* Work task *
Reproduce the records below exactly, but only between the lines holding "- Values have" and "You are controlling", inclusive.

Stored items:
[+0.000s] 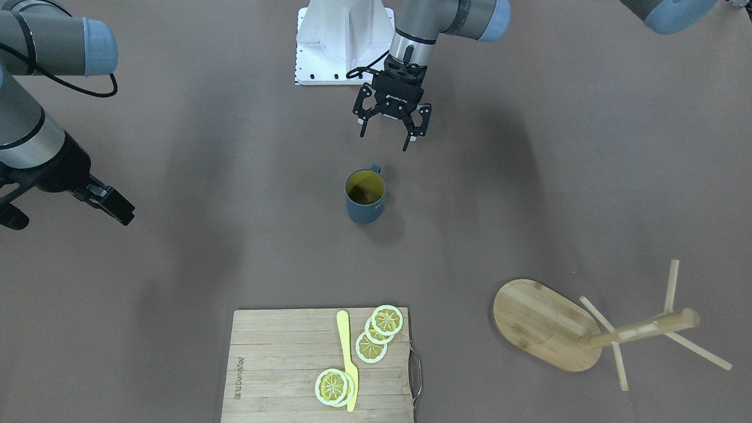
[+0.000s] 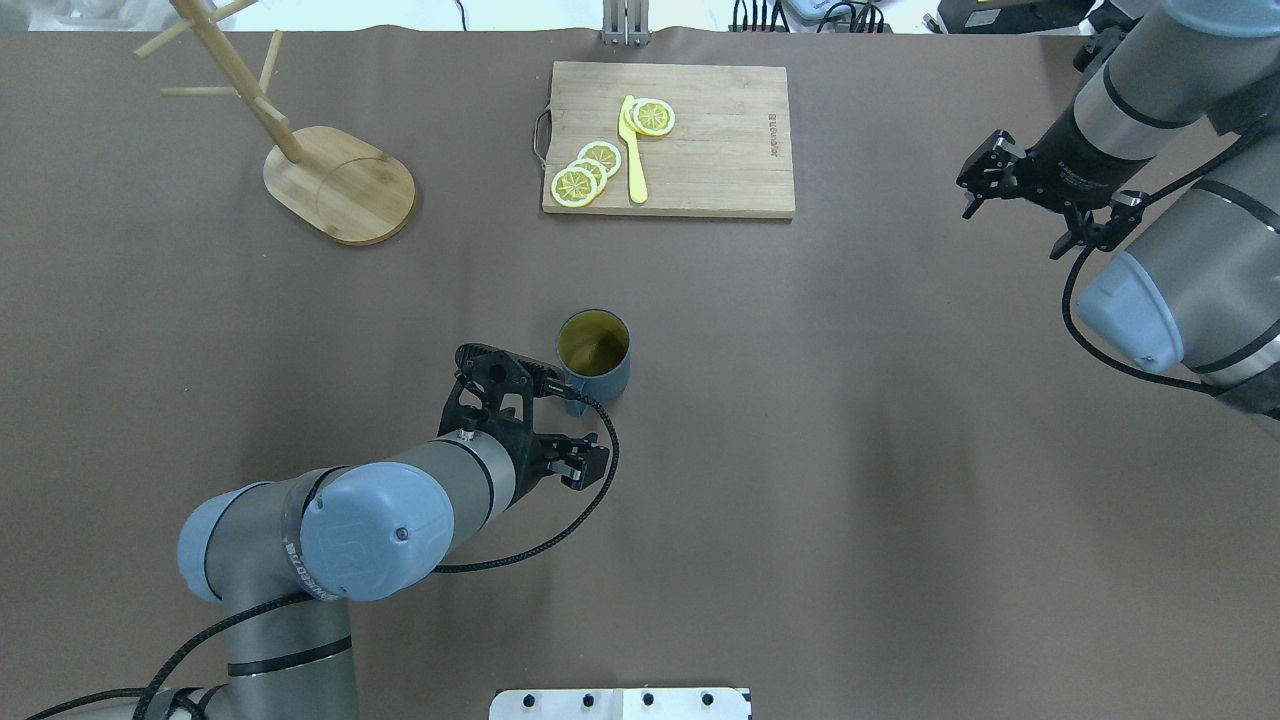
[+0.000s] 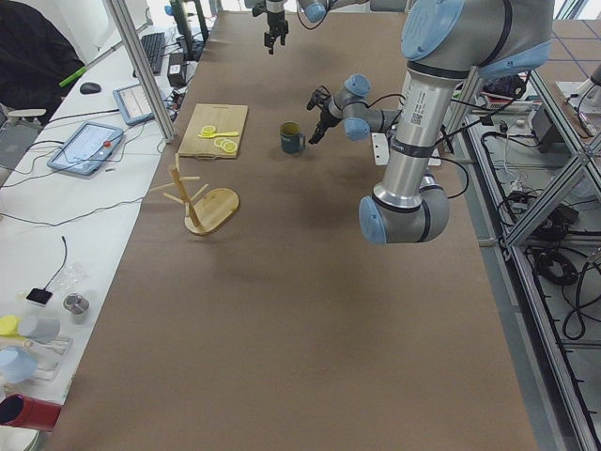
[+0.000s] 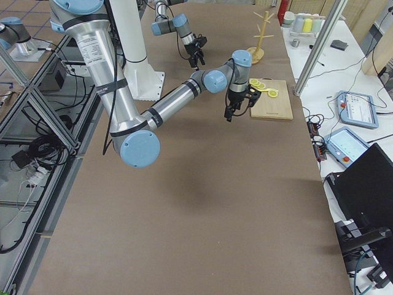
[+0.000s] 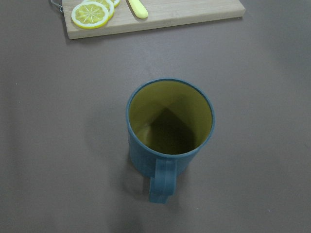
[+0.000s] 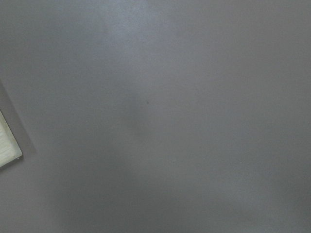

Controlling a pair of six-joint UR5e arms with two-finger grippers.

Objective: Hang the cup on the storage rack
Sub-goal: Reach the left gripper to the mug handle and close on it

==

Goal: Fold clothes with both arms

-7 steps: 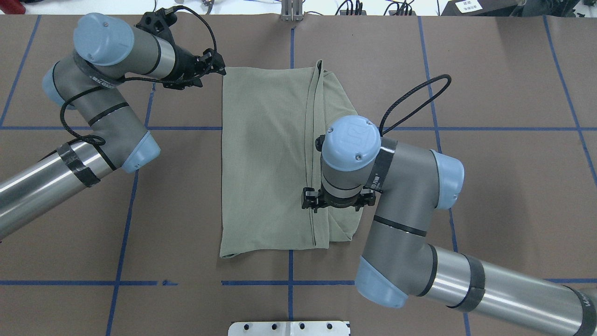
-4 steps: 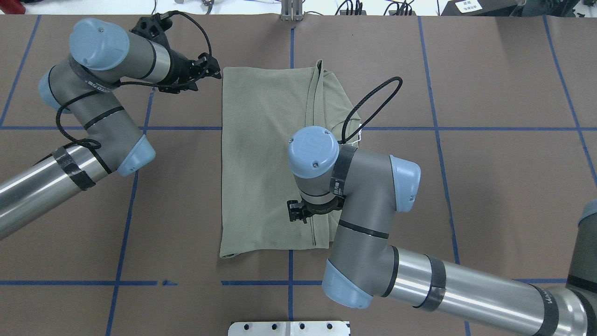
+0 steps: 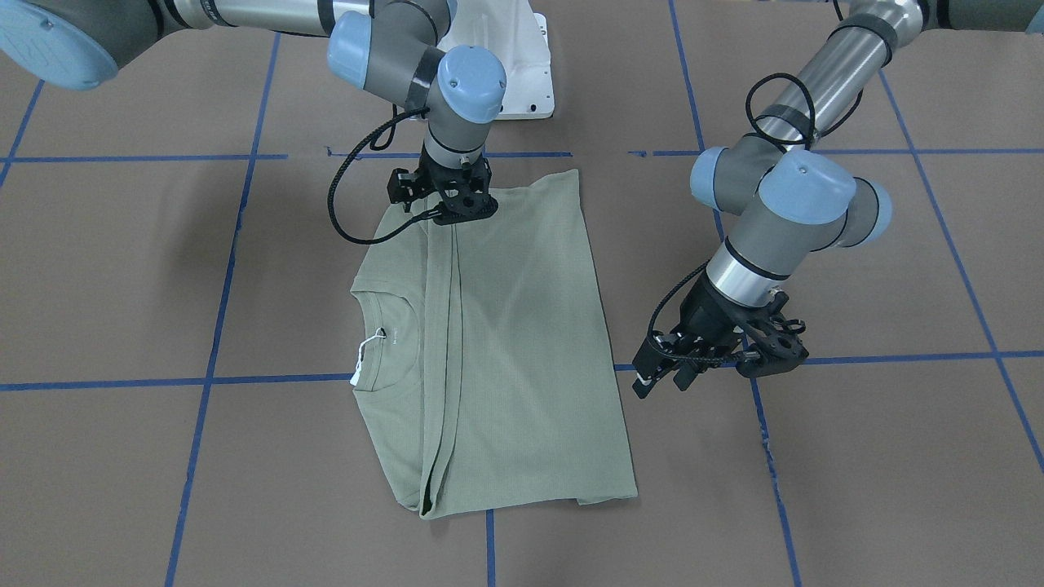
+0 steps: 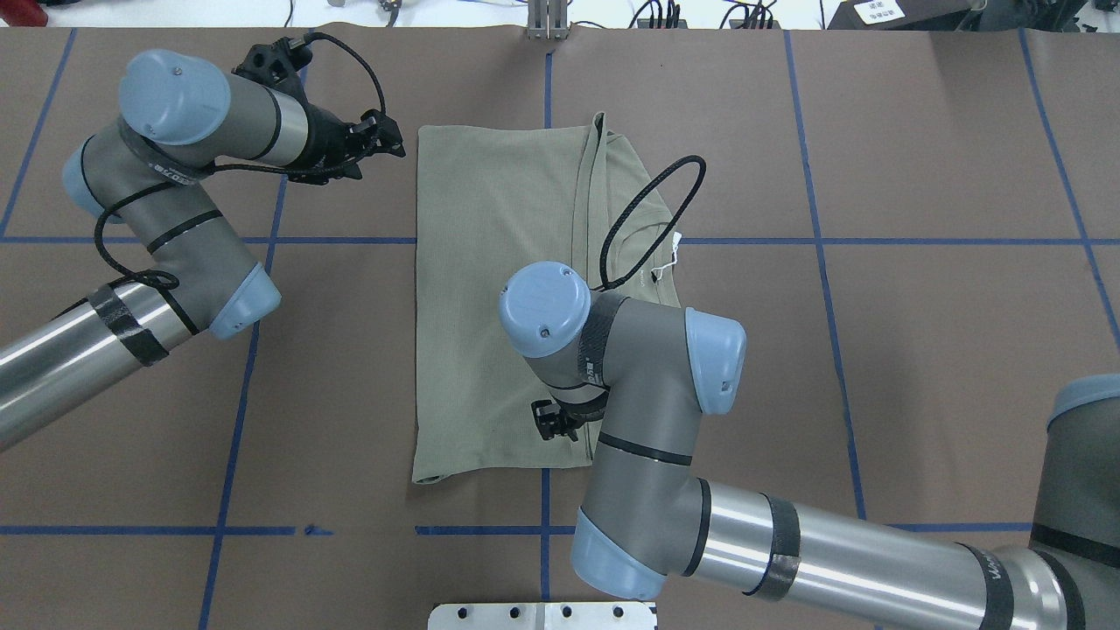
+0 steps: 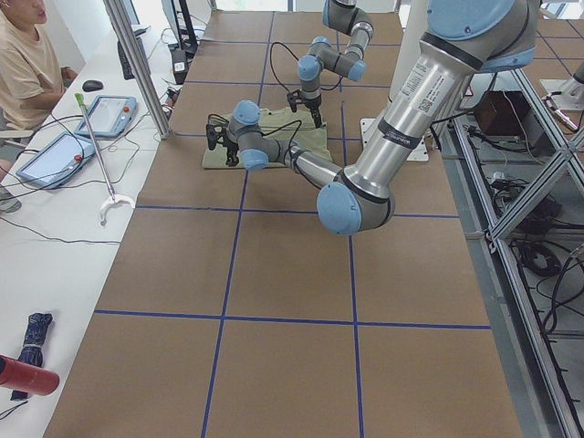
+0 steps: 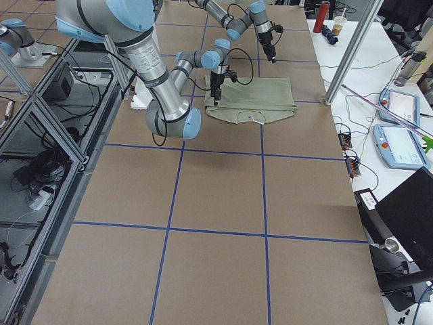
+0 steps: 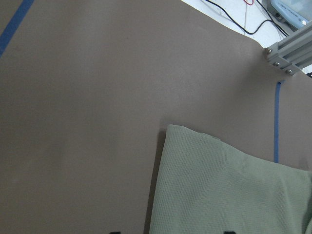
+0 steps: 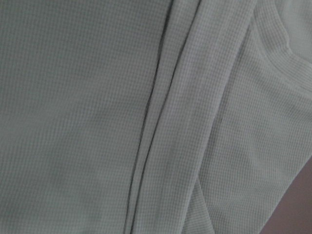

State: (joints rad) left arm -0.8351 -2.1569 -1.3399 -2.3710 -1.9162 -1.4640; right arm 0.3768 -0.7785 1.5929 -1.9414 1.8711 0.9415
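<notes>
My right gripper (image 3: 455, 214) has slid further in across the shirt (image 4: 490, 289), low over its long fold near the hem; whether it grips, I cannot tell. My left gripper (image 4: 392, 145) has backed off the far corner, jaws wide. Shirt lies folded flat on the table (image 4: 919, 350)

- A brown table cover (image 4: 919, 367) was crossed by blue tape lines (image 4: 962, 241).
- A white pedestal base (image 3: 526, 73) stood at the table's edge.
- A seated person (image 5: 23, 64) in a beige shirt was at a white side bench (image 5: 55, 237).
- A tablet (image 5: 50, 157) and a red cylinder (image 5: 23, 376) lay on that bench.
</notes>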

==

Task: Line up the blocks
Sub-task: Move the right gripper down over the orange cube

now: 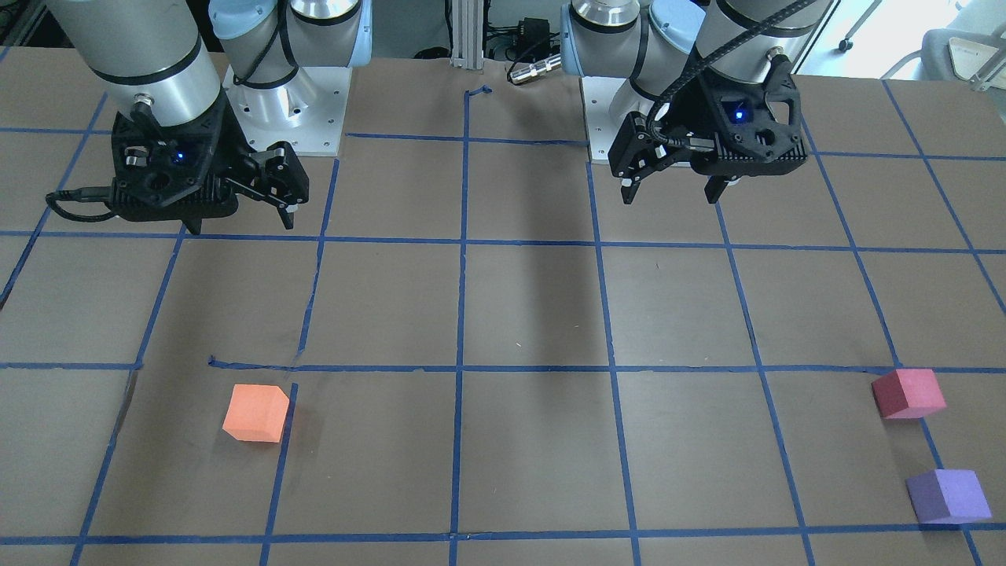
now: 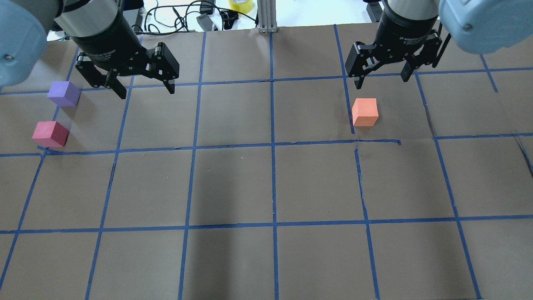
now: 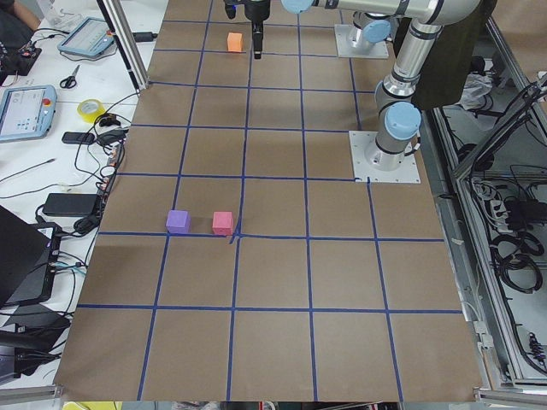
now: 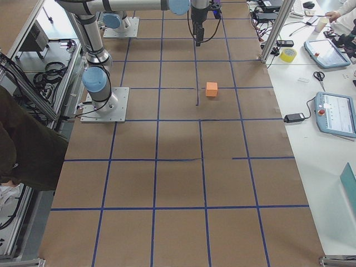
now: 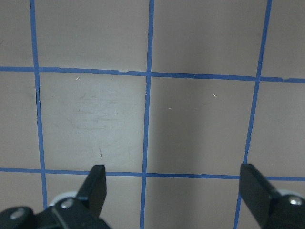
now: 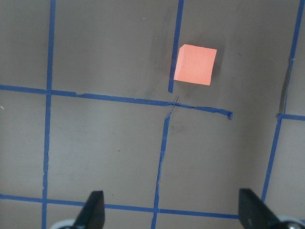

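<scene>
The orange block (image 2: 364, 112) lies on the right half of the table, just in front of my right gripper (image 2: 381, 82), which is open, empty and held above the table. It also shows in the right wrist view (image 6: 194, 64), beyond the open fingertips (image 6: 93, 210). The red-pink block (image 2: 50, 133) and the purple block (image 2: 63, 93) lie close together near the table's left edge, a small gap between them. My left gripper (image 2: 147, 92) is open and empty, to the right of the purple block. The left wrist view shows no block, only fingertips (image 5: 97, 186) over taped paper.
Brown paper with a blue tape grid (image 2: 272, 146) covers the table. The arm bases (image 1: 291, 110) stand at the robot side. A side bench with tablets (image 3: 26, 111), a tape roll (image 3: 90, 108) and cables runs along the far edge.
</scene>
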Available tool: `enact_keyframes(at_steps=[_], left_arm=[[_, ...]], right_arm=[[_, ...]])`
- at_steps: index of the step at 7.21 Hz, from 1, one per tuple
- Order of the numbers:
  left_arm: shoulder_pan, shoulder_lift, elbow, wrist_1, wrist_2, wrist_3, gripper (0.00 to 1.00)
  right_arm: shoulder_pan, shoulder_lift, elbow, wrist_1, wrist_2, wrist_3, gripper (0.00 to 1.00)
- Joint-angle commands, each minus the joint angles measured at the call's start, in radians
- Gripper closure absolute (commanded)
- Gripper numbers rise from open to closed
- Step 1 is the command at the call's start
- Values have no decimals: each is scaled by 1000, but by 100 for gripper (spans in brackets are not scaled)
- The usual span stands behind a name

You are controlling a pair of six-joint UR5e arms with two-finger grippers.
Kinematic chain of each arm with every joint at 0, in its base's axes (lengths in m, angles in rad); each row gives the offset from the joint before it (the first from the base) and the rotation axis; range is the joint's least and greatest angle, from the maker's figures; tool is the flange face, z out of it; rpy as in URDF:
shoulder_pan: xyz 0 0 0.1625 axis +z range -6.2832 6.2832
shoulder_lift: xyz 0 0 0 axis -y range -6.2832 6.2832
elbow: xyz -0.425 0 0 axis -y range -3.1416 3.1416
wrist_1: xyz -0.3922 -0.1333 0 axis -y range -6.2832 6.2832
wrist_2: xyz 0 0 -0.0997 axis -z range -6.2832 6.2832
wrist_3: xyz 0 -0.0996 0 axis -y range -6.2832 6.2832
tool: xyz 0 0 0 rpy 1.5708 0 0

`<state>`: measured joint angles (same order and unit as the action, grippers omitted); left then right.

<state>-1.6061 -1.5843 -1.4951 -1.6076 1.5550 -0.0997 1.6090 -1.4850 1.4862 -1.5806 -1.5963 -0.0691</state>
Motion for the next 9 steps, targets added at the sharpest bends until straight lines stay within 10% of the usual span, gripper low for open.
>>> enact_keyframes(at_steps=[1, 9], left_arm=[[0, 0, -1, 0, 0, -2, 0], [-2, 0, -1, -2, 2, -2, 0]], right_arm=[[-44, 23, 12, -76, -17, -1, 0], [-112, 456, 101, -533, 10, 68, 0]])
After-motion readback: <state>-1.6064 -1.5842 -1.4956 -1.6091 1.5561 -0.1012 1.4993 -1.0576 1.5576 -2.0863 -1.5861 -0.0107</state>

* Answer to this problem *
- Values have no decimals: each is scaled by 1000, but by 100 for gripper (spans in brackets are not scaled)
- The usual span stands behind a name

You are controlling a pair of six-joint UR5e arms with two-finger grippers.

This answer is complete as it stands.